ASSIGNMENT:
Extract from the listing each line in which the word "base" appears.

COLLECTED DATA:
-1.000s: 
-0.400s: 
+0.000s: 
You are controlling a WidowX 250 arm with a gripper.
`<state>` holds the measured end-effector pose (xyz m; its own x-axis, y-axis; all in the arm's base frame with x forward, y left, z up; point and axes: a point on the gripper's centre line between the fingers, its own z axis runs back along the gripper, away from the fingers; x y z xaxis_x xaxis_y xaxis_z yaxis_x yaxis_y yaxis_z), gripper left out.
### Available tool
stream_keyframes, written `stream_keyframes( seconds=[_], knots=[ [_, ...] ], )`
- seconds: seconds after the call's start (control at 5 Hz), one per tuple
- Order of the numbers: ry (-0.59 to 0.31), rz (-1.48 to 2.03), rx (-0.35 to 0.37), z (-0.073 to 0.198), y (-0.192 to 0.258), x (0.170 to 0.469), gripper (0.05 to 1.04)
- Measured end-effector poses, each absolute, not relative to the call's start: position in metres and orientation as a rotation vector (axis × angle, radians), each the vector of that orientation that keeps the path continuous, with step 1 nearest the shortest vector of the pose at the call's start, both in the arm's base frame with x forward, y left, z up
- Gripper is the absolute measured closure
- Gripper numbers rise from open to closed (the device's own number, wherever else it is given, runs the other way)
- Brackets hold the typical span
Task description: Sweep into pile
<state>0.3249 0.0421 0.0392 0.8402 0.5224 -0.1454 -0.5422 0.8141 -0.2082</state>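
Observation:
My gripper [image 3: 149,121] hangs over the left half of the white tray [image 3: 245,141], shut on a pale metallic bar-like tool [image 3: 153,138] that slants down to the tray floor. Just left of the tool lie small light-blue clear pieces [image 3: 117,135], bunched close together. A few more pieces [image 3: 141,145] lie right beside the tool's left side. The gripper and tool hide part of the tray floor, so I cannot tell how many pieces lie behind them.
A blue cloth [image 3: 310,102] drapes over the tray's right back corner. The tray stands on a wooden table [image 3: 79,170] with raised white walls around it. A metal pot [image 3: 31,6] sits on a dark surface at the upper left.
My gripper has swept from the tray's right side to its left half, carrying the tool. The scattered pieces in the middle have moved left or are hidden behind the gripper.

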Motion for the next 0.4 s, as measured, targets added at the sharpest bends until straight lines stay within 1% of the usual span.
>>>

RESULT OF THE TASK:
`<state>` holds the measured end-effector pose (xyz m; its own x-axis, y-axis; all in the arm's base frame with x forward, y left, z up; point and axes: a point on the gripper's centre line between the fingers, its own z axis runs back along the gripper, away from the fingers; x y z xaxis_x xaxis_y xaxis_z yaxis_x yaxis_y yaxis_z), gripper left out.
- Measured end-effector poses, each absolute, not relative to the call's start: position in metres and orientation as a rotation vector (axis × angle, radians), each the vector of that orientation that keeps the path continuous, with step 1 nearest the shortest vector of the pose at the call's start, both in the arm's base frame with x forward, y left, z up

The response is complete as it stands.